Much has been written about the CLIP model, so I won’t repeat anything here. However, if you’re interested in going deep into CLIP and its history, then check out this blog.

We can use the model via FiftyOne’s integration with Hugging Face. In the paper, the authors use CLIP-ViT-base-patch32 in their experiments, which is the checkpoint we will also use. We can instantiate the model with classes, but it will not affect the embeddings.

SigLIP 2

SigLIP 2 is a family of multilingual vision-language encoders that improves upon the original SigLIP model. It incorporates techniques, including captioning-based pretraining, self-supervised losses (self-distillation, masked prediction), and online data curation, into a unified training recipe.
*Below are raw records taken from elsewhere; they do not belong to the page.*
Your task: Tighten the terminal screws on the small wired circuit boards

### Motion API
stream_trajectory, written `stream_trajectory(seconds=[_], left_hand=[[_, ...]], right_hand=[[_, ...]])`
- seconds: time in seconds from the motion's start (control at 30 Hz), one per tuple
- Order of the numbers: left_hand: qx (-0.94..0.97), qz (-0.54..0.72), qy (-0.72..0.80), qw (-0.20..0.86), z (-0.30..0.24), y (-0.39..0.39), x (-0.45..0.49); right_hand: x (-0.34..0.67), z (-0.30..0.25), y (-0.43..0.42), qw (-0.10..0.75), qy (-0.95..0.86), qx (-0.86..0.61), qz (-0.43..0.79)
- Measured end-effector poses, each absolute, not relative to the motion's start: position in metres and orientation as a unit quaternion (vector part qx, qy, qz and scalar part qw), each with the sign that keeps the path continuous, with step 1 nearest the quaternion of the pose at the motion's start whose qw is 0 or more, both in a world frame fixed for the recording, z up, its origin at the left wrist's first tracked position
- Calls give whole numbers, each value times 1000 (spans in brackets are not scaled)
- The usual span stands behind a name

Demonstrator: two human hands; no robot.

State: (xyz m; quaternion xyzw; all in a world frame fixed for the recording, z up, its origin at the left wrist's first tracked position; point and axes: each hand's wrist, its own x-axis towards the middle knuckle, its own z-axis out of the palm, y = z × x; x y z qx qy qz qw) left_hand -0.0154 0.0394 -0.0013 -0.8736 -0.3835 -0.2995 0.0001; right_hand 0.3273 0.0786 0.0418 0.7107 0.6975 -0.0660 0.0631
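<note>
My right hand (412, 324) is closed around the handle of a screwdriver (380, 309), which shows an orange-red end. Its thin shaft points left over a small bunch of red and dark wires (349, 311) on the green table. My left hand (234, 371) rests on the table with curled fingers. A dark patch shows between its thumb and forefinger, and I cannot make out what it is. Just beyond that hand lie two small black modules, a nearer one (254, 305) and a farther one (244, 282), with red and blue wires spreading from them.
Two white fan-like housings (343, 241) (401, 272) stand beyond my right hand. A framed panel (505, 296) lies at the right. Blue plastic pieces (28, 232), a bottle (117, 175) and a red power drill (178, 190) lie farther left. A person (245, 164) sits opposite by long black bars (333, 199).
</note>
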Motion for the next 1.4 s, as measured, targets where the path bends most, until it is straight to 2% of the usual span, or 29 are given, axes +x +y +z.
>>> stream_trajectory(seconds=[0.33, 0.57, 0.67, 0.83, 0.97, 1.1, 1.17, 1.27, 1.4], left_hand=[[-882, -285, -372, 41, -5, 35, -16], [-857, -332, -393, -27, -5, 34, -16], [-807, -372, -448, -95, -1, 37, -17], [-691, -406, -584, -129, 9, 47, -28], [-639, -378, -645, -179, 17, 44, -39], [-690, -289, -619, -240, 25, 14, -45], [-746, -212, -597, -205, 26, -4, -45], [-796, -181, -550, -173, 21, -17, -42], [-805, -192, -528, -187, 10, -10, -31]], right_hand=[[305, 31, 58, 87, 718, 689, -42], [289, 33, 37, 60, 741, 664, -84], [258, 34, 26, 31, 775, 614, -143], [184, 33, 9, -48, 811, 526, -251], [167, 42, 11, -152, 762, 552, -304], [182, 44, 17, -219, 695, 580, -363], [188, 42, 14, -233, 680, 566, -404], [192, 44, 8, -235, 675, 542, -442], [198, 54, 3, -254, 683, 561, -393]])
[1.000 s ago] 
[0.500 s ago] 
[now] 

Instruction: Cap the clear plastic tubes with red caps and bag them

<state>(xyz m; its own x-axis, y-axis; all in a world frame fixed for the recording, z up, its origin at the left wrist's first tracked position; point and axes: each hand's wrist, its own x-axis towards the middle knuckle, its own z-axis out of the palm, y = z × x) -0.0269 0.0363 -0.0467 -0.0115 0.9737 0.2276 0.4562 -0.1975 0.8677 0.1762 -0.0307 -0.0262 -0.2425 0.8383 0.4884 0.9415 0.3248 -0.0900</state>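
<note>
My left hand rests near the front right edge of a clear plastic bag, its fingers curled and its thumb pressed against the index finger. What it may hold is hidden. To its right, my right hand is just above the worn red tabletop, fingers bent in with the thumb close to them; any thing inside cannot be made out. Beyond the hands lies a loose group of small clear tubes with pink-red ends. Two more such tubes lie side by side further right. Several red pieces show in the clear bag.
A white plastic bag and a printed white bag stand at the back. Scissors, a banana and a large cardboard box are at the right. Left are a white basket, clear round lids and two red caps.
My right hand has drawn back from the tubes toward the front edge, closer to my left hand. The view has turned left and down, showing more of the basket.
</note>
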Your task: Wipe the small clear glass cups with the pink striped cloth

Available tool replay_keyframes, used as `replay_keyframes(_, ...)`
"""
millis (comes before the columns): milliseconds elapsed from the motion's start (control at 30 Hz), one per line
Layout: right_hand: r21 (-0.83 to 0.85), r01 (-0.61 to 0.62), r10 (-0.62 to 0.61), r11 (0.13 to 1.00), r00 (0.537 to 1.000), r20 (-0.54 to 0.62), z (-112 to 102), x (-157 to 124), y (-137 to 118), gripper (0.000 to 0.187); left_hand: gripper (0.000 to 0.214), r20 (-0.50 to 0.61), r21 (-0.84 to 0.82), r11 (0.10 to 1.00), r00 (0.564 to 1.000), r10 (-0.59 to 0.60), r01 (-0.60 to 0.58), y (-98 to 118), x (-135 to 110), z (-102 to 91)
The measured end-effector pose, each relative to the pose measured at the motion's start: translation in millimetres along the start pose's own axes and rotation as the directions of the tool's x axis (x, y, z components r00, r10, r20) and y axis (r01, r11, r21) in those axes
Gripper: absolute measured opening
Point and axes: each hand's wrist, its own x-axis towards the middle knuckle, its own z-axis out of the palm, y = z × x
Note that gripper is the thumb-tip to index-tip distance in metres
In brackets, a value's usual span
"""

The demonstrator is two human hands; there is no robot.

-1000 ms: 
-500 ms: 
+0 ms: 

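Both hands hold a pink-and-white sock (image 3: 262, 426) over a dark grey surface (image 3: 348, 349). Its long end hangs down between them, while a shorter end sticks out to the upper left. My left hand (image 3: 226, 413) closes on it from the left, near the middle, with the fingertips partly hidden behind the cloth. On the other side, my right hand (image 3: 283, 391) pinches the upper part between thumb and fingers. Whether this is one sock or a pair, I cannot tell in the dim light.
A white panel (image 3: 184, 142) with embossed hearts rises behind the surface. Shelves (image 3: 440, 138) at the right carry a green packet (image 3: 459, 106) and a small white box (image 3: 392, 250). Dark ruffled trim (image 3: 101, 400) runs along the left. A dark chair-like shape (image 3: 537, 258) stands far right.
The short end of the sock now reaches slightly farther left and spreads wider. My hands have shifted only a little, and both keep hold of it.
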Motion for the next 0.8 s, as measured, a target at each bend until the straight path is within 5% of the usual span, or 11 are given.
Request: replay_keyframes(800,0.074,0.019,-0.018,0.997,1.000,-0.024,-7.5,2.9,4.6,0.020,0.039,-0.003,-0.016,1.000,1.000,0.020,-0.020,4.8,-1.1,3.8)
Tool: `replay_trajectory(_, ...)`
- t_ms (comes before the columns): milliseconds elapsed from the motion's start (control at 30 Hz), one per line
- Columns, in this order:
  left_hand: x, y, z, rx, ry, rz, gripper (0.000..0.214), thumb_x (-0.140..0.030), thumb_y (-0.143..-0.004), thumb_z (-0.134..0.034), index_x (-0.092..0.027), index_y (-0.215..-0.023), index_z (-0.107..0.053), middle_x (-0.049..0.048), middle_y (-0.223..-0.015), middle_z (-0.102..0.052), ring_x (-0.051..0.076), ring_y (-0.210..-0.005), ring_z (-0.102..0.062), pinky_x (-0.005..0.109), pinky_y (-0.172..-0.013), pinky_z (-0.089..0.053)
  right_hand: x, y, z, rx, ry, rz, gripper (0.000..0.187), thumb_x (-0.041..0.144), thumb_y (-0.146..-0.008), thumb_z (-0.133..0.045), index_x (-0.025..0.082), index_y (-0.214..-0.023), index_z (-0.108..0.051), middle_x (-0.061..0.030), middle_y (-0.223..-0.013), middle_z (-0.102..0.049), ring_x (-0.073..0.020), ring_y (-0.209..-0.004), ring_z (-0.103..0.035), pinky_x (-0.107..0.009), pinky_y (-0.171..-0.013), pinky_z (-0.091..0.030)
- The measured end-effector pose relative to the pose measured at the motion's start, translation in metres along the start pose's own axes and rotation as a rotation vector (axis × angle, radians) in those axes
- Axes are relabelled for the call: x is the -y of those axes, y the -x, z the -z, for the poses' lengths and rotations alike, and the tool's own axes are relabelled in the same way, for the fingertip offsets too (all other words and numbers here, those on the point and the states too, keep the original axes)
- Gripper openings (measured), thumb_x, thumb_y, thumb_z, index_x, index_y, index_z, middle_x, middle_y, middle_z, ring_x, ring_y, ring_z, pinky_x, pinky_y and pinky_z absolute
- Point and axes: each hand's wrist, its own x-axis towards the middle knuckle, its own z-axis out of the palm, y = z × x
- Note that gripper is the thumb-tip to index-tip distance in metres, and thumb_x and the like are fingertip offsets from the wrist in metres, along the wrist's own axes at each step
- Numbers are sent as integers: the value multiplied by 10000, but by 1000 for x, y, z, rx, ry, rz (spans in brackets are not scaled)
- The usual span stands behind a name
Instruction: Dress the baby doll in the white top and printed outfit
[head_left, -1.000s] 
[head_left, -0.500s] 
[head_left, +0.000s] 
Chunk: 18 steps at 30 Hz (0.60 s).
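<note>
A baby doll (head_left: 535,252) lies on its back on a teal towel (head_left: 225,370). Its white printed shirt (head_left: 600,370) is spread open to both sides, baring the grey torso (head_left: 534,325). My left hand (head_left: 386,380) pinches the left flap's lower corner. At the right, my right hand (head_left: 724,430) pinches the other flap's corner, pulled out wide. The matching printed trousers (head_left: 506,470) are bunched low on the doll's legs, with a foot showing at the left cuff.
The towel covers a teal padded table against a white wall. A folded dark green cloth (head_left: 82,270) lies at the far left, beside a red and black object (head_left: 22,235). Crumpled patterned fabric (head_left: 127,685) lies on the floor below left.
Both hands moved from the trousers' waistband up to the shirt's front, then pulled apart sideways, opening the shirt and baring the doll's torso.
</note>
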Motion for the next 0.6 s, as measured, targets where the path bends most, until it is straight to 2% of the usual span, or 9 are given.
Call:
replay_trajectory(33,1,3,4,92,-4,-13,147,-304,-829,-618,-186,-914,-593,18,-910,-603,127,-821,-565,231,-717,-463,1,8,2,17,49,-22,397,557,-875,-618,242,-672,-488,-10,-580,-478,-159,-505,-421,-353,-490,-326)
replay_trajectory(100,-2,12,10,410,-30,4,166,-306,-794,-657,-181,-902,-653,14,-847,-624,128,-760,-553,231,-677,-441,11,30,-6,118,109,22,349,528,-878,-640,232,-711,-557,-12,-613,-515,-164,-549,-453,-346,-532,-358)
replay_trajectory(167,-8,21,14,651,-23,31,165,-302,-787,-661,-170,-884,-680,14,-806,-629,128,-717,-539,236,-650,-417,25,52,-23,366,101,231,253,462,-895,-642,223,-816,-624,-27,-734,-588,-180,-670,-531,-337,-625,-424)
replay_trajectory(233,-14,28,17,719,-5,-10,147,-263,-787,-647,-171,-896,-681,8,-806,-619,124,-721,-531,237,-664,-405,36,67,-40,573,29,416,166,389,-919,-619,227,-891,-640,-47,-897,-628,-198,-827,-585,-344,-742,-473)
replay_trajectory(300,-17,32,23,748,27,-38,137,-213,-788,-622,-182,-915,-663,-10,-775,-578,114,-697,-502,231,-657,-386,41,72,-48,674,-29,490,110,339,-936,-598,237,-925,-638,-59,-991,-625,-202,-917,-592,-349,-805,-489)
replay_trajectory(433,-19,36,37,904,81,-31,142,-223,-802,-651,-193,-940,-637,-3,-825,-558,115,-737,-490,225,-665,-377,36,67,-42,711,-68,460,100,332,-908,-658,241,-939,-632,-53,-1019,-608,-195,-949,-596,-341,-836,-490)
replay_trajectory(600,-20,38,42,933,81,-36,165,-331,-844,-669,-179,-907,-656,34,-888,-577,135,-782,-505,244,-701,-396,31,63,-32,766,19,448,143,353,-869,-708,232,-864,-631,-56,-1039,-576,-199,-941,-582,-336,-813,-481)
I don’t want to get too deep into the technical details of the SigLIP 2 model; feel free to check out the paper for more information about the model, its performance, and how it was trained.

SigLIP 2 Data Curation

The SigLIP 2 model uses Active Curation as Implicit Distillation (ACID) to enhance training efficiency:

Teacher-Student Framework:

The smaller student model learns from the pre-trained teacher model.
The teacher is a fine-tuned SigLIP 2 So400m model.

2. “Learnability” Scoring System:

Training examples were scored by comparing loss values between students and teacher.
High scores given to examples are easy for the teacher but challenging for student.

3. Strategic Sample Selection:

Training batches were chosen using two criteria:
Easy-reference scoring: prioritizes batches the teacher handles well
Learnability scoring: prioritizes batches with the greatest teacher-student performance gap
This approach implicitly distills teacher knowledge through data selection

4. Filtering Implementation:

The filtering ratio balances curation benefits with computational costs.
Example: 0.5 ratio means selecting the best 50% from double-sized super-batch

5. Computational Efficiency:

Knowledge transfers from teacher to student without explicit distillation mechanisms
Focuses training on most valuable examples, improving performance while saving resources

This method ensures smaller models benefit from high-quality, diverse data without the full computational burden of larger models.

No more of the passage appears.